The goal is to maintain masturbation or partner sex for a longer period of time. You may also choose to delay your orgasm until your partner is ready to climax. Edging is just one way to make masturbation or partner sex last longer. While not true for everyone, people who have a penis often reach climax more easily than people who don't. In some cases, climax may occur within a few minutes of penetration. For male to male this includes oral and anal. Edging is a way to naturally extend sexual activity. Edging can allow you to exert more control over your own orgasm. This may allow you to prolong solo or partner play, help prevent premature ejaculation, and more. 

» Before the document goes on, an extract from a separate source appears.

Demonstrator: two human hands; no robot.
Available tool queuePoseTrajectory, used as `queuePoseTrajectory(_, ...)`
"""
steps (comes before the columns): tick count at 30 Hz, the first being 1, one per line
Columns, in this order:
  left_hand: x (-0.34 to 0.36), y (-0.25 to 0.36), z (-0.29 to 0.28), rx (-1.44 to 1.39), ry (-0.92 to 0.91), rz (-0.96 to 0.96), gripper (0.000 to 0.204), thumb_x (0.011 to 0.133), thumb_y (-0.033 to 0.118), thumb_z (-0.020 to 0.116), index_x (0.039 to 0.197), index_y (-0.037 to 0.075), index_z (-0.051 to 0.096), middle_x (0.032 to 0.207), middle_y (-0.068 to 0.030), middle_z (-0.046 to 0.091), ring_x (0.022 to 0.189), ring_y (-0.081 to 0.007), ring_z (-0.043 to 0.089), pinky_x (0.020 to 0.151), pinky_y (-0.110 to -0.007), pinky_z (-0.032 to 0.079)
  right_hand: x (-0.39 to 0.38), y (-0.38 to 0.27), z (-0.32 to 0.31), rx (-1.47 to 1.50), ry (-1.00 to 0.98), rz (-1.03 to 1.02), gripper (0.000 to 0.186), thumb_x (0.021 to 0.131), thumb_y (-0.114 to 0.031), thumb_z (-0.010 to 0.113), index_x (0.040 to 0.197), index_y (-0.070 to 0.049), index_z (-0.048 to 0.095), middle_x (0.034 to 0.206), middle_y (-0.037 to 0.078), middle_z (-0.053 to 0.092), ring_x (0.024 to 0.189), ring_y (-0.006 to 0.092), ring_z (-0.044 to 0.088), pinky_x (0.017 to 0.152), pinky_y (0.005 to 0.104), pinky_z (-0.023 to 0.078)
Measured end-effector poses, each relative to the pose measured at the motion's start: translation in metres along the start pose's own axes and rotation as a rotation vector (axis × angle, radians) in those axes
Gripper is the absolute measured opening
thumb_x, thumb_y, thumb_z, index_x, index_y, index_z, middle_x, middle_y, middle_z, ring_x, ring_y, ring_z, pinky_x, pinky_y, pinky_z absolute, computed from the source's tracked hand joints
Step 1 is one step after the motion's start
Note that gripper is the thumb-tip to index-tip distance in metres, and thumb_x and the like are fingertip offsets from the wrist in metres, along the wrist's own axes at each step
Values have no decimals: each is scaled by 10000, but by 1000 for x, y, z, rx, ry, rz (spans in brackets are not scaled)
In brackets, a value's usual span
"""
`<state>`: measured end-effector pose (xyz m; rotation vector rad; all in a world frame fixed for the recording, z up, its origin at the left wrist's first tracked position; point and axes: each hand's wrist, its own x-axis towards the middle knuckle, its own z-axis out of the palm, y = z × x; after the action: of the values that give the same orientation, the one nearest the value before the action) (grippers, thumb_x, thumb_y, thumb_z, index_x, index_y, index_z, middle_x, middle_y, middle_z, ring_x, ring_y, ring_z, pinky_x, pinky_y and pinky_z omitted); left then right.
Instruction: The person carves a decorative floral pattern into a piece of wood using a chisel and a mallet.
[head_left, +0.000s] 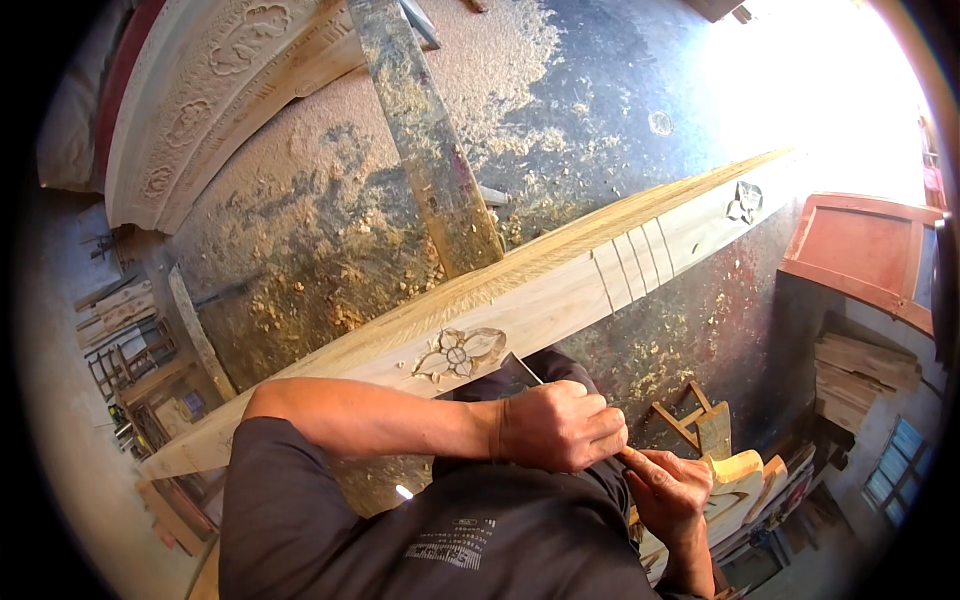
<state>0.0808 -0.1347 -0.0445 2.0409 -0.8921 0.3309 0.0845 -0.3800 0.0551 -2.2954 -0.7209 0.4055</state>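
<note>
A long pale wooden board (560, 300) runs diagonally in front of me. A carved flower (457, 356) marks its near part, with small chips lying about it. Both hands are to the right of that carving, close to my body. My left hand (562, 425) is closed around a carving chisel, whose metal blade (523, 371) points up and left toward the board's near edge. My right hand (672, 490) is closed at the rear end of the same tool, its fingers close to my left fist. Most of the handle is hidden by the hands.
A dusty plank (425, 140) meets the board's far side. A curved carved panel (200, 110) stands at the upper left. Wood shavings (300, 260) cover the floor. A reddish wooden panel (865, 250) is at the right, and cut wooden pieces (740, 470) stand near my right hand.
</note>
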Motion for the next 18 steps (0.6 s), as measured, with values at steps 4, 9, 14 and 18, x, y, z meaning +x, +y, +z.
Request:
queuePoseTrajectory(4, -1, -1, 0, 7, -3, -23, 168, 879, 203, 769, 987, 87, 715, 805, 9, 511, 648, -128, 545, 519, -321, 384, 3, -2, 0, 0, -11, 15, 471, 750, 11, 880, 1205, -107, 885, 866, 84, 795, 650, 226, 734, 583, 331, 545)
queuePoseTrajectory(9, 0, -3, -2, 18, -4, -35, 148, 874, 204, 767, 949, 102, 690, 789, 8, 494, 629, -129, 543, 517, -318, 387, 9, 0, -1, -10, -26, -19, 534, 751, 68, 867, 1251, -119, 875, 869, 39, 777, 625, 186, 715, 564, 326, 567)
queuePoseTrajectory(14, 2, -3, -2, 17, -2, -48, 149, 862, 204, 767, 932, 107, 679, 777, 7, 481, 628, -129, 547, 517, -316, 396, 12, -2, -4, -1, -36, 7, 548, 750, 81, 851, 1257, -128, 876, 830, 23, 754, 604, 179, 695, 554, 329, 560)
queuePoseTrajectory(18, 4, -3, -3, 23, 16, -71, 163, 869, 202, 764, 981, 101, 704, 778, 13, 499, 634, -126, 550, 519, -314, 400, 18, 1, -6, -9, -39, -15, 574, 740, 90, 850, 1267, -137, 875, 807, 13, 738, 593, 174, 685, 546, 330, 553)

However, men who ejaculate often may have a lower risk of prostate cancer than their peers who don’t do it as frequently, a U.S. study suggests. Researchers followed about 32,000 men starting in 1992 when they were in their 20s and continuing through 2010. During this period, almost 4,000 of the men were diagnosed with prostate cancerMen who ejaculated at least 21 times a month in their 20s were 19 percent less likely to be diagnosed with prostate cancer than men who ejaculated no more than seven times a month, the study found. Men who ejaculated more often in their 40s were 22 percent less likely to get a prostate cancer diagnosis.

“Ejaculation frequency is, to some extent, a measure of overall health status in that men at the very low end of ejaculation – 0 to 3 times per month – were more likely to have other (medical problems) and die prematurely from causes other than prostate cancer,” said lead study author Jennifer Rider, who did the analysis while working at the Harvard T.H. Chan School of Public Health in Boston. 

Rider went on to say, “While our findings should be confirmed in studies that evaluate the potential biological mechanisms underlying the observed associations, the results of our study suggest that ejaculation and safe sexual activity throughout adulthood could be a beneficial strategy for reducing the risk of prostate cancer." Prostate cancer accounts for 15 percent of all new cancer diagnoses worldwide, the researchers note in the journal European Urology. Established risk factors like age, race and family history are not "modifiable," they add, and there are few lifestyle changes that can be recommended to men to lower risk.

The association between ejaculation frequency and cancer is also strongest for men without symptoms of prostate tumors such as pain or urinary difficulties that are already at low-risk for these malignancies, said Dr. Behfar Ehdaie, a urology specialist at Memorial Sloan Kettering Cancer Center in New York who wasn’t involved in the study.

“If ejaculation frequency was truly a causal factor for prostate cancer development, we would expect to find the association across all prostate cancer risk categories,” Ehdaie said by email. It’s also too soon to weigh the merits of sex as a tool for cancer prevention, said Siobhan Sutcliffe, a cancer researcher at Washington University School of Medicine in St. Louis.

Frequent ejaculation through sex or masturbation probably results from other factors that contribute to good health, such as a healthy diet and normal weight, which might also lower the risk of cancer, said Dr. John Gore, a urology researcher at the University of Washington in Seattle who wasn’t involved in the study. “I do not think we need to tell men `if you don’t use it, you lose it,’” Gore said by email. “If lower ejaculation frequency prompts a man to schedule a visit with a primary care provider or specialist, and that visit serves to examine and promote preventive care and wellness, then that would be a successful application of the results of this study.”